**Work order:**
Write out the entries below exactly, starting at the first line and stopping after the line that contains "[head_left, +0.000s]"; skip all pictures.

**Material provided:**
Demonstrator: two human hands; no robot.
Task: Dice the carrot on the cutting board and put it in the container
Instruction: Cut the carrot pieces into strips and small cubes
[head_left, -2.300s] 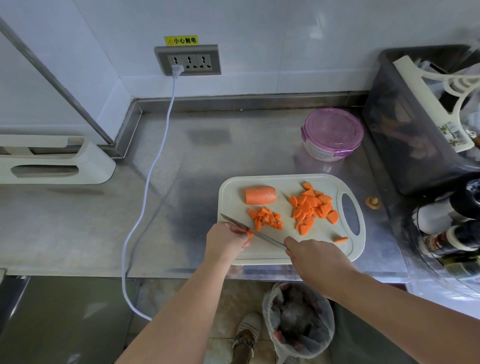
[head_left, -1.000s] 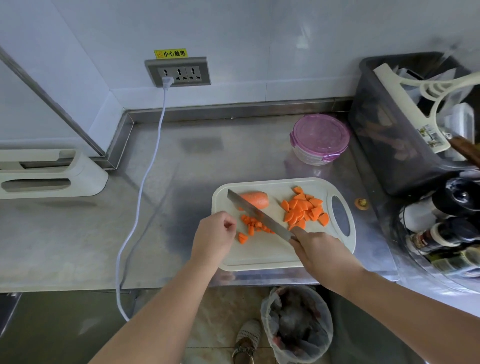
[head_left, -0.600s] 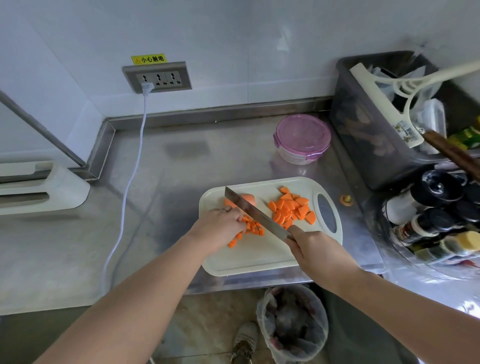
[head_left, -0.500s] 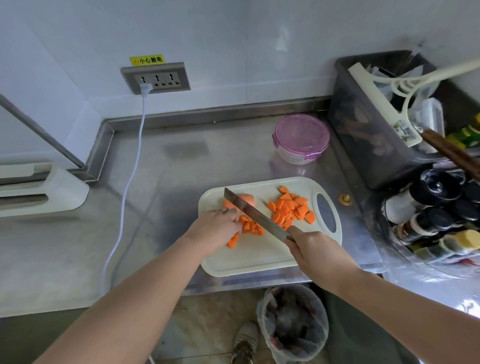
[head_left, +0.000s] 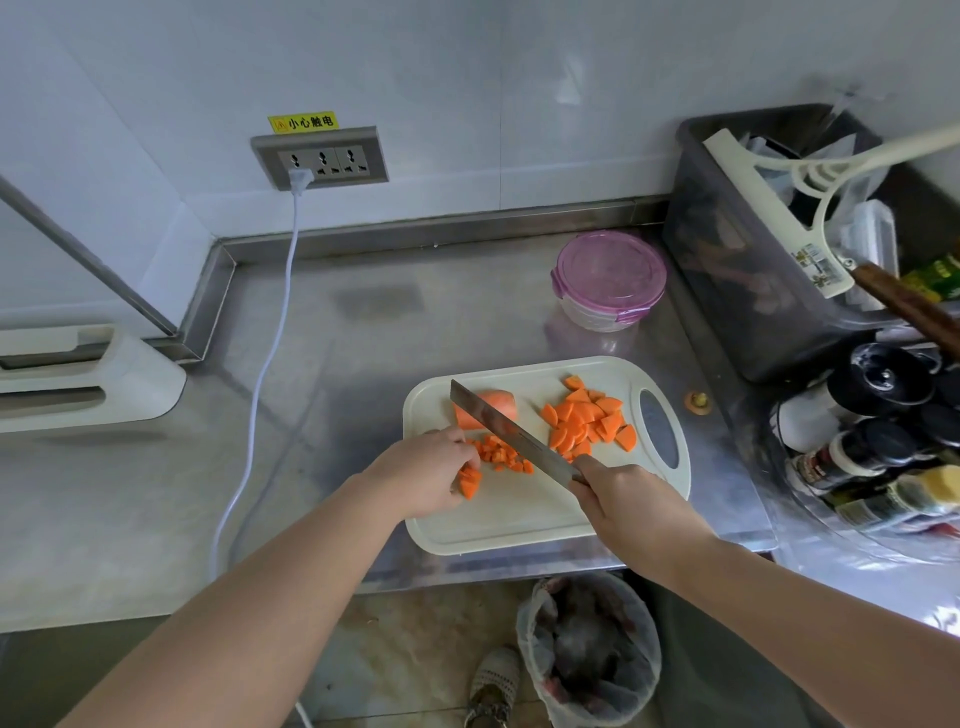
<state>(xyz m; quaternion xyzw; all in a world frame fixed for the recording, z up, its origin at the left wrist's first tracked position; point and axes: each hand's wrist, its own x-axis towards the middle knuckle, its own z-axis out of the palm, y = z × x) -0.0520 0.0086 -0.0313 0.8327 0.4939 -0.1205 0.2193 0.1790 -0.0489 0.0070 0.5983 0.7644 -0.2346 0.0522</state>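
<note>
Stainless steel counter (head_left: 363, 364) runs along a white-tiled wall, and near its front edge lies a pale cutting board (head_left: 509, 514) with an oval handle hole on its right end. On the board's far left corner sits an uncut carrot stub (head_left: 503, 404), partly hidden behind the blade of a knife (head_left: 511, 434). The blade slants from the far left down towards the near right, and its flat side faces up at me. Just to the near side of the blade lies a heap of small dice (head_left: 496, 454). On its other side, towards the handle hole, lies a looser pile of larger chunks (head_left: 587, 423).

The person's left hand (head_left: 423, 473) comes in over the board's left edge. Its fingers are curled down over the small dice and bunch them together, with one piece (head_left: 470, 483) tucked against the thumb side. The right hand (head_left: 631, 506) is wrapped firmly round the knife's handle, which is covered by the fist.

The container (head_left: 610, 278), round and clear with a purple clip lid on it, stands on the counter beyond the board, well apart from the carrot. A cut carrot end (head_left: 697, 401) lies on the steel just right of the board. A white cable (head_left: 270, 353) hangs from a wall socket (head_left: 321, 158) and trails across the counter on the left. A dark tub (head_left: 727, 270) and a cluster of bottles (head_left: 872, 447) crowd the right side. A bagged waste bin (head_left: 589, 654) stands on the floor below the counter's edge.
</note>
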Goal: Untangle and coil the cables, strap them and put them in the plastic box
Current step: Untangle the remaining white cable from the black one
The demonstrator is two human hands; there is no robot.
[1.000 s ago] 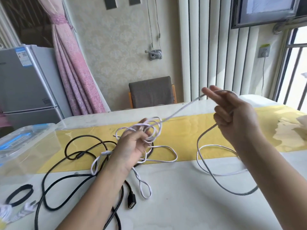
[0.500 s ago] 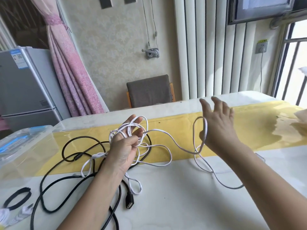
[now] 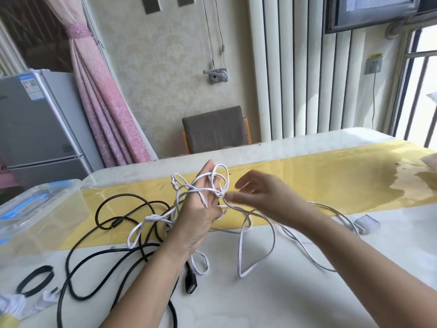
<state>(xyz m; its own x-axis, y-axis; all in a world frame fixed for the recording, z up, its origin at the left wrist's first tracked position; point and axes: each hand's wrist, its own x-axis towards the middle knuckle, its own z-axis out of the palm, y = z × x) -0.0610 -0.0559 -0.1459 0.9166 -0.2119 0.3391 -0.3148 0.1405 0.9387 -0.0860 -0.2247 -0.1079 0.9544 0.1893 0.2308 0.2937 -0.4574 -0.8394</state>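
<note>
A tangled white cable (image 3: 243, 247) is looped round the fingers of my left hand (image 3: 201, 209), which holds the bundle above the table's middle. My right hand (image 3: 260, 195) is blurred, fingers spread, reaching against the loops beside my left hand; I cannot tell whether it pinches a strand. More white cable trails right along the table to a white plug (image 3: 365, 223). A black cable (image 3: 106, 252) sprawls on the table at the left, its USB end (image 3: 191, 284) lying under my left forearm. The clear plastic box (image 3: 35, 209) stands at the far left.
A black strap loop (image 3: 35, 282) and a white strap piece (image 3: 45, 298) lie near the front left edge. A yellow runner (image 3: 331, 183) crosses the white table (image 3: 283, 299). A grey chair (image 3: 215, 129) stands behind the table, and a fridge (image 3: 35, 119) at the back left.
My right hand has dropped from its raised pull at the right and moved left to the bundle. The taut white strand has gone slack onto the table. My left hand still holds the loops.
</note>
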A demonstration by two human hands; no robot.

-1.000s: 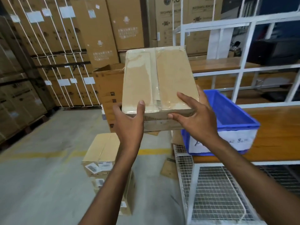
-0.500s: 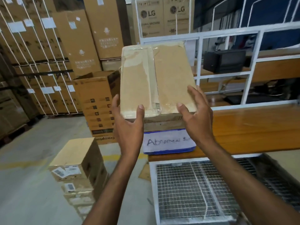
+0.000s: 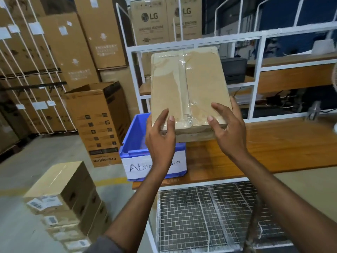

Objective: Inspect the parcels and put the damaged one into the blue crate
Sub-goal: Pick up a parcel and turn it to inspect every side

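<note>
Warehouse cartons [image 3: 80,52] rise behind. Left hand [image 3: 160,137] and right hand [image 3: 228,130] clasp one parcel [image 3: 187,88] by its near corners, thumbs on its taped face. Its long axis runs near to far, far end tilted up. It hangs over the bench [image 3: 273,147] and one blue crate [image 3: 131,143].

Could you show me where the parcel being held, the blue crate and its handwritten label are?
parcel [image 3: 202,84]: head view, top face, right of the tape seam.
blue crate [image 3: 135,139]: head view, inside of its left wall.
handwritten label [image 3: 135,167]: head view, left end of the paper, near the A.
</note>
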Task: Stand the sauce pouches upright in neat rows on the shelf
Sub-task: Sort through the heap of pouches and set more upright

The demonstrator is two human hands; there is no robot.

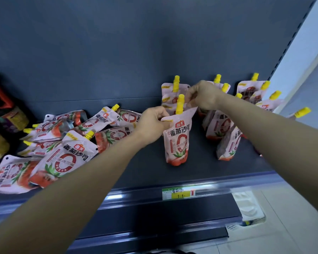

**Result:**
Demonstrator: two human hands; no robot.
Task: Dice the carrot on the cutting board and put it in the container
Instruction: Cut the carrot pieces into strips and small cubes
[head_left, -2.300s] 
[head_left, -1.000s] 
[head_left, -0.600s] 
[head_left, -0.500s] 
[head_left, +0.000s] 

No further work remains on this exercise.